## Task requirements
All lines containing the string "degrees" must be copied from the entries.

## Data for the task
——————

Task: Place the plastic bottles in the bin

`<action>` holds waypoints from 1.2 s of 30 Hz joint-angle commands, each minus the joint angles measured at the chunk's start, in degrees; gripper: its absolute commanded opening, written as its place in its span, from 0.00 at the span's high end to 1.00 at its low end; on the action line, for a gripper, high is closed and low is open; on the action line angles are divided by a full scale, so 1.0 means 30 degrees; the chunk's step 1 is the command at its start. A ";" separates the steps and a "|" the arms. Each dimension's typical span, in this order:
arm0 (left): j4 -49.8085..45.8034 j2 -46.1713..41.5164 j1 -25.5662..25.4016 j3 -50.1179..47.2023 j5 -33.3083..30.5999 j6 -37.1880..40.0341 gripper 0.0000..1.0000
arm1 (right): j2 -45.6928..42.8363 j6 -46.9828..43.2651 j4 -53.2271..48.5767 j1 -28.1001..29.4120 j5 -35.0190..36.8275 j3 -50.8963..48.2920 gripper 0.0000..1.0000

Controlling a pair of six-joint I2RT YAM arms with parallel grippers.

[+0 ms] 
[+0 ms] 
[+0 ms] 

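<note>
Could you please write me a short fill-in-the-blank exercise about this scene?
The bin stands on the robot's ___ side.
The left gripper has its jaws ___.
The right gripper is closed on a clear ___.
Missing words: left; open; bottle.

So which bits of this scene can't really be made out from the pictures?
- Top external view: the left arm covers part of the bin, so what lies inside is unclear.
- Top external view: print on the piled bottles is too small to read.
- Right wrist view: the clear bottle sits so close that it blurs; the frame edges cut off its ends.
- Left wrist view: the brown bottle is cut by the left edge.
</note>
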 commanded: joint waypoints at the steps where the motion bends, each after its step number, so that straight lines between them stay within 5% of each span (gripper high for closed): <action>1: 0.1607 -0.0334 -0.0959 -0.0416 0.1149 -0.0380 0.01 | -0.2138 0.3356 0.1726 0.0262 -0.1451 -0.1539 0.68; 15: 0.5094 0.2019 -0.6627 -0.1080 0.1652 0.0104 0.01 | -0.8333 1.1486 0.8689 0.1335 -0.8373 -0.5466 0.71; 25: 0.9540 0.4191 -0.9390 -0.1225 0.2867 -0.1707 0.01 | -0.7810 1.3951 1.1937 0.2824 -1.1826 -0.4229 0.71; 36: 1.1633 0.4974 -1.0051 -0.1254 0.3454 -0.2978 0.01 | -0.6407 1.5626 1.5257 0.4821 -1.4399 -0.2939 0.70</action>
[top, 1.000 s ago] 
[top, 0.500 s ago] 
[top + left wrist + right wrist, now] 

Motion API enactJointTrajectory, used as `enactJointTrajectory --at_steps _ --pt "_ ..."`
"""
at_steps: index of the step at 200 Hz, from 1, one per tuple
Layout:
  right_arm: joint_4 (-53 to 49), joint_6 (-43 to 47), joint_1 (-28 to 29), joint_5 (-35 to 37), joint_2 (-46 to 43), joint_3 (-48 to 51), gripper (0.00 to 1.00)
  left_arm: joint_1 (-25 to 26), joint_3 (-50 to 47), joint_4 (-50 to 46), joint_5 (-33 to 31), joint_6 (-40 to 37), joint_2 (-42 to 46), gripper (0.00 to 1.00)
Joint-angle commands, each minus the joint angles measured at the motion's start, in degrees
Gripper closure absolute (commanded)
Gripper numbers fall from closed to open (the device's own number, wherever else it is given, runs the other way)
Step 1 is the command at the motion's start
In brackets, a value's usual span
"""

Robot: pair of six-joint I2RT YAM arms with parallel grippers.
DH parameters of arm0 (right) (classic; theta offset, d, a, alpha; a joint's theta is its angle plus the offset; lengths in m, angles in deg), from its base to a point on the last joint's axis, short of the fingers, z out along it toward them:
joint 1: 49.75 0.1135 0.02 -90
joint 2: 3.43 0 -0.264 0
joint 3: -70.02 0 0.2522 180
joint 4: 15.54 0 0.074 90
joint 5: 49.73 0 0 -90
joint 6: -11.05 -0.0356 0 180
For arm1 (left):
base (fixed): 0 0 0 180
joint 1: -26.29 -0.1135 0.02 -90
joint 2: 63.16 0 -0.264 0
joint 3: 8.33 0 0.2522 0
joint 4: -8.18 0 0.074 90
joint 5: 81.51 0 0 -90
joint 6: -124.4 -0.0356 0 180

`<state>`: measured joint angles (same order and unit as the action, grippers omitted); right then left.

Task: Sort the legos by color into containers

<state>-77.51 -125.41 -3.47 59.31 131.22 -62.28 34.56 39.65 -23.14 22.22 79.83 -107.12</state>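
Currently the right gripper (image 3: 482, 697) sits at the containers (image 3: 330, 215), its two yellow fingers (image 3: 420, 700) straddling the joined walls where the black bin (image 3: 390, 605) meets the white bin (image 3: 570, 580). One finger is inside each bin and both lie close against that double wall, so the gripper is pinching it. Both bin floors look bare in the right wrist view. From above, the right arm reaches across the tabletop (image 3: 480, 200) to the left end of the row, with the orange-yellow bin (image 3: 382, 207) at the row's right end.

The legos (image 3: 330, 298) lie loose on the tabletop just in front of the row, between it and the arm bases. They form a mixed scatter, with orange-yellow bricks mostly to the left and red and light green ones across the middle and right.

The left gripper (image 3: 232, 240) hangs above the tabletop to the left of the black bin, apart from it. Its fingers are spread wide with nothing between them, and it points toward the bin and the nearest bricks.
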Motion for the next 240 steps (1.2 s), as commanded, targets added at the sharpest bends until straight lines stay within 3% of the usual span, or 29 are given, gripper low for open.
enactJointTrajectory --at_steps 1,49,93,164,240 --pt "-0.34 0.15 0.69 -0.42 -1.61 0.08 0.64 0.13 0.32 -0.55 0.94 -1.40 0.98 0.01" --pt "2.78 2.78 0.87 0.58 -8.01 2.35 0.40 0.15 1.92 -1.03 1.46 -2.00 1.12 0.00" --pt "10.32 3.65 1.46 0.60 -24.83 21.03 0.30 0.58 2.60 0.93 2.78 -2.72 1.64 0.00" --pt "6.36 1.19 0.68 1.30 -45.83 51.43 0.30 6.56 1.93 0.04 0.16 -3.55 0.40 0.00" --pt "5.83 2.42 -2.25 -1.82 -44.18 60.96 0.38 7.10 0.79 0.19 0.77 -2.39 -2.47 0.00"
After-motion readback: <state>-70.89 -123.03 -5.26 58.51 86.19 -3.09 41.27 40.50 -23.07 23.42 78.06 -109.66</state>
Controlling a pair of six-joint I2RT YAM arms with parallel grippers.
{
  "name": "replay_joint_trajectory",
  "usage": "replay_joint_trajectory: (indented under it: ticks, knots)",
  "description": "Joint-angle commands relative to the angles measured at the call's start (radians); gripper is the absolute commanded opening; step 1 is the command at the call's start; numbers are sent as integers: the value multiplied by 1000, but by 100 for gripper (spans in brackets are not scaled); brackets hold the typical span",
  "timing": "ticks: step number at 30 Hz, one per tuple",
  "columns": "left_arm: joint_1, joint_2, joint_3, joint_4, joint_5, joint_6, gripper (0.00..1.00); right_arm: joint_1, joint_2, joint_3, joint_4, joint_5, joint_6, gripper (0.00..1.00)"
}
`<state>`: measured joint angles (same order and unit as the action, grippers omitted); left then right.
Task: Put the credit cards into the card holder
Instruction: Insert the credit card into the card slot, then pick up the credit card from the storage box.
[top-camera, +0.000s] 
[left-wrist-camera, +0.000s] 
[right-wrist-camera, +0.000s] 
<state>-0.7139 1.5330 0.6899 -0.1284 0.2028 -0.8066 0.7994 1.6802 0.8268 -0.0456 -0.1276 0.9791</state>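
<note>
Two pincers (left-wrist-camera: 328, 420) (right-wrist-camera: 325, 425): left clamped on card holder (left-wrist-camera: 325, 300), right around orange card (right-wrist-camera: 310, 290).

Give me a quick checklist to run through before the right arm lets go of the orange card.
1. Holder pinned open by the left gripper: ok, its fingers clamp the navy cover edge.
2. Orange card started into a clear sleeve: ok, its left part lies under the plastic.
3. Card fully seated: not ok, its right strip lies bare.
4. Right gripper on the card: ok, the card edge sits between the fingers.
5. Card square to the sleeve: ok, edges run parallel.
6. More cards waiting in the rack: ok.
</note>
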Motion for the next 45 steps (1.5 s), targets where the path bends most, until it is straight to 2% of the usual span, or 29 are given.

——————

## Task response
`<action>` holds waypoints from 1.2 s of 30 Hz joint-angle commands, each minus the joint angles measured at the chunk's start, in degrees; gripper: its absolute commanded opening, written as its place in its span, from 0.00 at the span's high end to 1.00 at its low end; on the action line, for a gripper, high is closed and low is open; on the action line angles are divided by a full scale, so 1.0 means 30 degrees; the chunk's step 1 is the command at its start. A ";" separates the steps and a "|" the arms. Each dimension's typical span, in this order:
Joint-angle commands, each minus the joint angles measured at the motion's start, in degrees

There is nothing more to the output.